Well, Rick, most people get a small grey envelope, so you are different.  Perhaps it is a "Test" to see if you are pyschologically suitable to pass the next stage of your application.  If you open it, you will not be granted a Security Clearance and kicked out of the CF.  It is a need to know basis thing, and you don't need to know.


Seriously though:  It is probably documents that you will hand carry with you to CFLRS.  They are probably none of your business.


----------



## danchapps (27 Jun 2009)

Could be a cute picture of a cat falling out of a tree with the words "Epic Fail!" written below. Most likely administrative documents. Might not want to open it though.


----------



## cdnsoldier1982 (27 Jun 2009)

Who cares what is in it there will lots of times where you do not need to know why something is done you just have to do it.  You are now a sworn member and under orders not to open it so follow those orders and life with be peachy


----------



## PMedMoe (27 Jun 2009)

All joking aside (great replies, though), it could be your will.


----------



## Infanteer (27 Jun 2009)

It should be copies of all your documentation you provided/completed with CFRC.  Security clearance, PEN, transcripts.


----------



## lutherd (27 Jun 2009)

Wasn't expecting some of those responses. But hey, we were curious.


----------



## owa (23 Aug 2009)

lutherd said:
			
		

> Wasn't expecting some of those responses. But hey, we were curious.



So...  Uh...  What was in the envelope? :-X


----------



## Nfld Sapper (23 Aug 2009)

Could be MED DOCS ......


----------



## Smity199 (23 Aug 2009)

The "Do Not Open" was intended for anyone handling it on its way from wherever it was being stored to you.

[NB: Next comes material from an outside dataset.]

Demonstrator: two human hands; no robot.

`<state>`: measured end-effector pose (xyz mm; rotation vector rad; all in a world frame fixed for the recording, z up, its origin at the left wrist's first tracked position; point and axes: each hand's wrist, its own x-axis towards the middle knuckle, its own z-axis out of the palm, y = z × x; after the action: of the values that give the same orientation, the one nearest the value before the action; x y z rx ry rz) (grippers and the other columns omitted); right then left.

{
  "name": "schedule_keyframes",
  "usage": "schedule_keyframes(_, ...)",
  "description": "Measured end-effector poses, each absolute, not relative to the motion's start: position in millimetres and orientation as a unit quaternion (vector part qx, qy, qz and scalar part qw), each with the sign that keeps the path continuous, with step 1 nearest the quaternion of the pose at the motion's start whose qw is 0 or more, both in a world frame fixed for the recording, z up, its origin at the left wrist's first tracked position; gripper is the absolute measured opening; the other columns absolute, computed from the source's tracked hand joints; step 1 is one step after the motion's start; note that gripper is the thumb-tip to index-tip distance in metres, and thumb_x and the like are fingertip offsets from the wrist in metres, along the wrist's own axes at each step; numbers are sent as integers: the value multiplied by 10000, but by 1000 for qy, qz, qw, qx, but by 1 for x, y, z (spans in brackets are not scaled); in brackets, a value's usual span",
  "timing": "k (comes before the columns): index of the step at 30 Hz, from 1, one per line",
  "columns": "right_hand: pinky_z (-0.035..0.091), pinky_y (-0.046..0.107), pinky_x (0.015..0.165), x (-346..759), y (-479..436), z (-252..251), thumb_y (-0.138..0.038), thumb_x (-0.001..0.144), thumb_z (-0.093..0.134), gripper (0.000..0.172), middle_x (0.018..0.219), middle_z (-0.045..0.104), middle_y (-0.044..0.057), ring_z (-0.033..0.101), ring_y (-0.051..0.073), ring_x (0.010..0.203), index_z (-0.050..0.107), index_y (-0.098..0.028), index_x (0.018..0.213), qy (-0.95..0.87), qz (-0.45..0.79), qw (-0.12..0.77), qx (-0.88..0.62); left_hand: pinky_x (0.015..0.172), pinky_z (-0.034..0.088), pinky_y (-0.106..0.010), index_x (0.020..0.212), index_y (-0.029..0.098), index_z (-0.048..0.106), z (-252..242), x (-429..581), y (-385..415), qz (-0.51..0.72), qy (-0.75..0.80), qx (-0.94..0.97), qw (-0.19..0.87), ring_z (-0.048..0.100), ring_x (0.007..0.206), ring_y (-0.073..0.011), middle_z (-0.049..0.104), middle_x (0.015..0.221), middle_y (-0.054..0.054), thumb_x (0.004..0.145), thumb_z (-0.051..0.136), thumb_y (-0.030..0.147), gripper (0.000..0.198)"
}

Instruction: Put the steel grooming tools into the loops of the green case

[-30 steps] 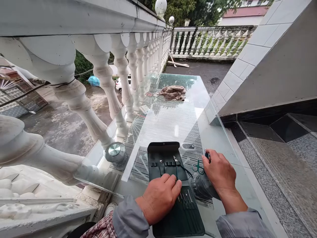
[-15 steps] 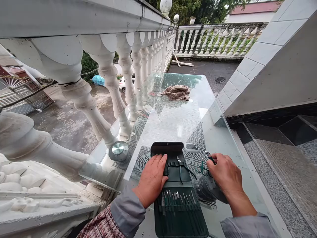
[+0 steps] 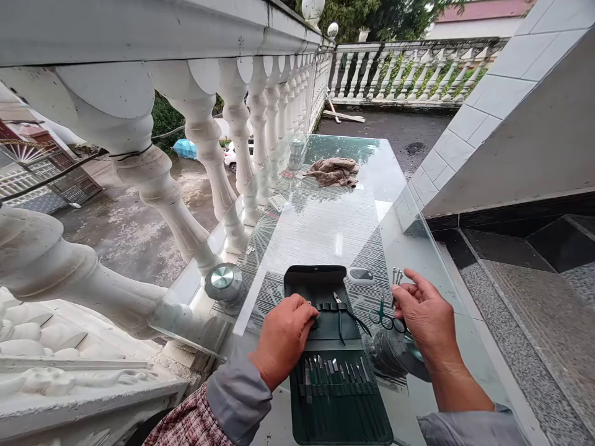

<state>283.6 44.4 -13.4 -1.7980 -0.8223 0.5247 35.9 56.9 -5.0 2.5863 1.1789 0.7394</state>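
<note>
An open dark green manicure case (image 3: pixel 325 427) lies on the glass table, with a row of slim metal tools (image 3: pixel 334 371) held in its lower half. Cuticle nippers (image 3: pixel 341 316) rest in the upper half, their handles sticking out to the right. My left hand (image 3: pixel 286 337) is closed at the case's upper left edge, thumb and fingertips together; whatever they pinch is mostly hidden. Between thumb and fingers, my right hand (image 3: pixel 430 319) holds silver nail clippers (image 3: pixel 396 279) above the table. Small green-handled scissors (image 3: pixel 382 317) lie just left of that hand.
A grey and white oval object (image 3: pixel 361 276) lies beyond the case. Farther back on the glass table (image 3: pixel 320 235) are a crumpled brown cloth (image 3: pixel 333 171) and a small card (image 3: pixel 277 202). White balusters (image 3: pixel 204 142) line the left side; stone steps (image 3: pixel 525 310) are at right.
My left hand's fingers have gone from lying flat on the case to curled and pinched together. My right hand has turned, and the clippers now point upward, with its index finger raised.
</note>
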Motion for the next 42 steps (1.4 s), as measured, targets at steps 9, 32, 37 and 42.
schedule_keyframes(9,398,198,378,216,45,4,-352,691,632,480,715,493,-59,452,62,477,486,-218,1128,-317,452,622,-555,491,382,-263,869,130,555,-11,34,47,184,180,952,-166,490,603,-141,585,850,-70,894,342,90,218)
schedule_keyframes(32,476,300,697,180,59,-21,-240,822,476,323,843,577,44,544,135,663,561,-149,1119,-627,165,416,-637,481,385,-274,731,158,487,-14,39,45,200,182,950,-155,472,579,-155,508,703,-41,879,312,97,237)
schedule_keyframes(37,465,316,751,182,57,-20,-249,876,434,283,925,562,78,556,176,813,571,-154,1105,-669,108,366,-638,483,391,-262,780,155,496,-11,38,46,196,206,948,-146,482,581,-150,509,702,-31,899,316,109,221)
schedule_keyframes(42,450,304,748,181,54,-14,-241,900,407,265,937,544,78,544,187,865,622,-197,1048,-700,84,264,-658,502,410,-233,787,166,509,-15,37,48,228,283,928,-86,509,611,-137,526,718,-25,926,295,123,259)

You can open it all you want (I asked right away when I got it at my swearing in) mine contained photocopies of my ID I had given them with my application months before. 

-Cheers


----------



## Vader (19 Sep 2009)

put your army glasses on ! it reads "dew knot OPEN " . So ya its a dew knot which is a navy term .So go ahead and open it  >


----------



## Flasbang (25 Sep 2009)

There's another envelope that says "Do not open" on it.


----------



## X-mo-1979 (25 Sep 2009)

haha!
Good topic.When we were coming back from Astan they handed us some big brown envelopes with the same instruction.We knew what it was (AAG stuff) but as soon as we got back to our gucci KAF quarters every person had all their stuff out on their beds. ;D

Most likely it's your travel claim.

Worse thing a chief clerk can say is "do not open this"...
(and before someone says it thats also how guys show up without the paper work)


----------



## Roy Harding (25 Sep 2009)

X-mo-1979 said:
			
		

> haha!
> Good topic.When we were coming back from Astan they handed us some big brown envelopes with the same instruction.We knew what it was (AAG stuff) but as soon as we got back to our gucci KAF quarters every person had all their stuff out on their beds. ;D
> 
> Most likely it's your travel claim.
> ...



I used to be a Chief Clerk.  And I NEVER said "do not open this" - I rarely even sealed the envelope.

What I DID say was something along the line of "lose this and your claim won't get settled (and the advance will come off your pay), or your remuster won't go through, or your move won't happen" - like that.  

Never had a problem - it's amazing how diligent folks can be when it's THEIR finances or future on the line.


----------



## FDO (25 Sep 2009)

Roy don't forget that we are talking about people on thier way to BMQ. They don't understand pay deductions or the consquences of their actions yet. We don't give them anything like that here. All they get to hand carry is their travel claim and enrolemnt papers. We will send all the docs to CFLRS.  On the rare occasion we have to get them to hand carry it is double wrapped as per current directions because some of the forms are Protected when filled out. Not allowing them to open it saves us having to make copies and mail them out when stuff falls out of an open envelop.


----------